Your Sixth Sense: Activating Your Psychic Potential

By Belleruth Naparstek (Harper:San Francisco, 1997)

Naparstek is a professional social worker and before writing the above book she produced a series of guided imagery audio tapes to help patients deal with a variety of medical problems. The following quotes are all from the above entitled book.

Psi or "…the sixth sense is simply standard-issue equipment, along with our eyes, ears, tongues, noses, and skin. It is only as magical and as ordinary as they are---which is plenty magical enough---but no more and no less" (p. xiii).

"…as my attention becomes caught up in the person sitting across from me, my mind automatically clears itself of whatever was preoccupying it just a few moments earlier. I experience that person with a kind of freshness and curiosity. My usual judgments are put on hold, and my normally urgent sense of time somehow drops away. I become calm and patient….But even though I'm very relaxed, I'm also very alert. I pick up subtleties, hear unsaid sentences, feel unexpressed feelings, and even see images of the people and places that are being described…I might focus on the colors that pulse around the heads and shoulders of the client. A few years into my practice, I began to see 'lights' around my clients---whitish auras that were like soft, bright halos---and then, over time, they evolved into colors of varying intensity, especially pinks, greens, blues, violets, and yellows…I'm so empathically attuned to my clients when I'm in this state, seeing what they see and feeling what they feel, that I'm aware of an overall, generalized feeling of what I can only describe as love for them…(This doesn't mean I'm not thinking clearly; on the contrary, my thinking is clearer than usual. But at the same time, I am deeply touched by them in this generalized way.)…in this state compassion crowds out judgment…And most of all, I feel very alive…once enough technical skill has been learned to master the basics, this is how the job gets done" (pp. xvi-xviii). I cannot emphasize enough the importance of that last sentence: "once enough technical skill has been learned to master the basics." So often people do not have the technical skills and fly by the seat of their pants. They sometimes get away with it and then sometimes they damage clients. I encourage you to develop your psi, however, while you are doing so, and before you use that psi, you should be putting even more energy into developing your basic social work skills.

"My distinction between intuition and psychic knowing is this: intuition is a natural extension of normal, sensory perception, going beyond the individual boundaries of our skin and picking up what is happening in the environment or in the hearts, minds, and bodies of others. It's a greater sensitivity or empathy than we might normally expect, but it doesn't feel extraordinary in any way. It's our same old senses, just stretched over a larger terrain. On the other hand, what I'm calling psychic information is a sudden, cognitive pop, an instantaneous awareness of a whole idea, sometimes a whole set of ideas or a complete conceptual system, that bypasses anything we would consider to be the normal process of thinking. These pops---sometimes instantly apprehended, sometimes first spoken aloud and later understood---will later strike us as odd, although at the time that they are popping, they feel perfectly normal and natural. They are the stuff that has us asking, 'Where on Earth did that come from?' (pp. 22-23).

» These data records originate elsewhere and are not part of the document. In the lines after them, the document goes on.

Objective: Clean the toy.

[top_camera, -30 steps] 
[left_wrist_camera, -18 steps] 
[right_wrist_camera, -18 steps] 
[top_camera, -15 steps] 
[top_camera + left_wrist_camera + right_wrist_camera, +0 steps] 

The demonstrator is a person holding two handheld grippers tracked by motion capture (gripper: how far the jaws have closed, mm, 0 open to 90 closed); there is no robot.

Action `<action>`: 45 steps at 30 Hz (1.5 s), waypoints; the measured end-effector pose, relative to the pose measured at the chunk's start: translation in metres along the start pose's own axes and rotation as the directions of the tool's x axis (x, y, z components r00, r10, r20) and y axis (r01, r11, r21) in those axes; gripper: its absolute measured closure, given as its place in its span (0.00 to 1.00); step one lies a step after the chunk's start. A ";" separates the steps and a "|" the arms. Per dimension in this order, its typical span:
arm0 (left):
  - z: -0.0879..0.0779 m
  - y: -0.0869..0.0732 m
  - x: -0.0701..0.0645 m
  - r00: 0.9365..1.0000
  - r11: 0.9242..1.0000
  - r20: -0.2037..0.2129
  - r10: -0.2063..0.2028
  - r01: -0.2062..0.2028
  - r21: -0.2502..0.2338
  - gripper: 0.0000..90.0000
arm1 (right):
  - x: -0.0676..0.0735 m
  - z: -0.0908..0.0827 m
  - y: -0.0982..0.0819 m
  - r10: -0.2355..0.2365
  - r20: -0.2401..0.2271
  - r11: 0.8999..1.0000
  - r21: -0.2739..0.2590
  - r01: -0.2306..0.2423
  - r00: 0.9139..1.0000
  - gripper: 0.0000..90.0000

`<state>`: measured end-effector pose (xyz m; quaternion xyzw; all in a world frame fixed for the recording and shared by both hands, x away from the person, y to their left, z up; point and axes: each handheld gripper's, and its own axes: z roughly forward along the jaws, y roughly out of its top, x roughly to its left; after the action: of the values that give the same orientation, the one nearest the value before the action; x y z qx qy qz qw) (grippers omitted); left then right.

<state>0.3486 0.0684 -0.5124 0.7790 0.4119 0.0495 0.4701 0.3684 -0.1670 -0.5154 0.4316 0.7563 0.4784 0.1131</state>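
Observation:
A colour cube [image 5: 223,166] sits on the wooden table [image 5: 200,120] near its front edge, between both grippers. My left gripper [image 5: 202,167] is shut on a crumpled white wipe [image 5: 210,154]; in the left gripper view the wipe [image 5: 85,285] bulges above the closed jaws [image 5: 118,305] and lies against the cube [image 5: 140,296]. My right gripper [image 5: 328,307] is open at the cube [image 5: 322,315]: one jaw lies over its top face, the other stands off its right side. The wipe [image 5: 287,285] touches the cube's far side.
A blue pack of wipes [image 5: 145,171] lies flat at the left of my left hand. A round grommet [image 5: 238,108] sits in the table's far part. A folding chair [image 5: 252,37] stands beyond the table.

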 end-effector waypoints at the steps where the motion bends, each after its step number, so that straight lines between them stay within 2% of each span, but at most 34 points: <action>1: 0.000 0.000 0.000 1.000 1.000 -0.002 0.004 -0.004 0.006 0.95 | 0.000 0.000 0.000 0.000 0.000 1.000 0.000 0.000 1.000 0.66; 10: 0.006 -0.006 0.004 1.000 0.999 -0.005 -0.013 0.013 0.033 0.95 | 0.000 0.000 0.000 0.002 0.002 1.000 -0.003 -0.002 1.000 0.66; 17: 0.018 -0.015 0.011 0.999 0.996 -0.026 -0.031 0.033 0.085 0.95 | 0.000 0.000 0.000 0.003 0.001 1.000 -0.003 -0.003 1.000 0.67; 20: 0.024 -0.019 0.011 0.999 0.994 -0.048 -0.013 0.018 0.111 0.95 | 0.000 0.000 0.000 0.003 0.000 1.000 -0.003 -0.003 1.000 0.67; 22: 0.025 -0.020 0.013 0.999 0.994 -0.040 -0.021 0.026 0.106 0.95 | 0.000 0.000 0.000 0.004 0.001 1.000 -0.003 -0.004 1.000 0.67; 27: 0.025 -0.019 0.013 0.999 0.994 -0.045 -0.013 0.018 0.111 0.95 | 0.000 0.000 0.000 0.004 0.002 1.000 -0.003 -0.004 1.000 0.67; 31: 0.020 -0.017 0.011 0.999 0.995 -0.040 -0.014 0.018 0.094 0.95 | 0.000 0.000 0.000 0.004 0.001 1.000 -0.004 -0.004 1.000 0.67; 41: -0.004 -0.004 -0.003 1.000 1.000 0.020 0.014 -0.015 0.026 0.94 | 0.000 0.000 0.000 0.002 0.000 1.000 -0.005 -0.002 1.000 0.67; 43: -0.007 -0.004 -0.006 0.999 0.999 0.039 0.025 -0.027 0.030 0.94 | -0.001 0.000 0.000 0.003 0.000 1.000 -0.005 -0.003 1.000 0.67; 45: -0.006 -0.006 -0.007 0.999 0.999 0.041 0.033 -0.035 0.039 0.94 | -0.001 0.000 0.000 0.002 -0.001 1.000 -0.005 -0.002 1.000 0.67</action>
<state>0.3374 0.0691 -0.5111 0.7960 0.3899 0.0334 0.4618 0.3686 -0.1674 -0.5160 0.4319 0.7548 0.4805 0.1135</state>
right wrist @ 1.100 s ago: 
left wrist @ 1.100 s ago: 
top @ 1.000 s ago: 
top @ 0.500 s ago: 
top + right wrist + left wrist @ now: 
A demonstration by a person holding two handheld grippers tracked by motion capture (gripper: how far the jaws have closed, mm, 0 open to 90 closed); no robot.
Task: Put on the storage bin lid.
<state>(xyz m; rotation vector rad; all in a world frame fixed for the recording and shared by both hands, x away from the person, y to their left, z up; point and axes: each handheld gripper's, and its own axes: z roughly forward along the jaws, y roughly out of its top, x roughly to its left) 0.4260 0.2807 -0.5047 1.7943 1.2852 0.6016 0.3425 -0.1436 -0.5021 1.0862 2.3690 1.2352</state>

"…we are all wired for psi from birth, but it is also true that some of us are more wired than others…With focus and awareness, however, we can all expand our current level of psi functioning to an impressive extent" (p. 29).

Although Naparstek does not cite the legendary Joe Dimaggio as an example, she does mention how it can apply to sports. (See page 33). Dimaggio was in part great because he knew where the ball was going to be hit before the batter hit the ball.

"…meditation, yoga, chi kung, self-hypnosis, various martial arts, breathwork, focused performing arts and athletic activity, biofeedback, prayer, and guided imagery. All these activities accelerate the development of psi ability" (p. 39).

"Focused attention alters brain wave patterns and releases serotonin into the bloodstream, leading to a quieting down of ego activity---those executive functions of the brain that include environmental scanning, decision making, assessing, worrying, and analyzing. Once ego activity quiets, the subtler inner cues of psi can become more prominent" (p. 41).

"Sometimes people develop their psi capacity in a slower, gentler fashion, simply by cultivating the practice of keeping their hearts open and working with conscious compassion. Human service workers who stay involved with their clients and who remain energized by their work, avoiding the burnout that so often visits their colleagues, are people who have been working with an open heart…Mostly, heartful practice is about keeping the heart open to the world around us---to people, places, ourselves, and the divine. It means coming from a place of empathic attunement. It's about seeing the connections, the interlocking webs of energy among people and things, and residing as much as possible in that place of no separation. The neurohormones that this state of being generates are the rich, mellow serotonin varieties, resulting in a steady, alert, nourishing, full, natural high" (pp. 48-9).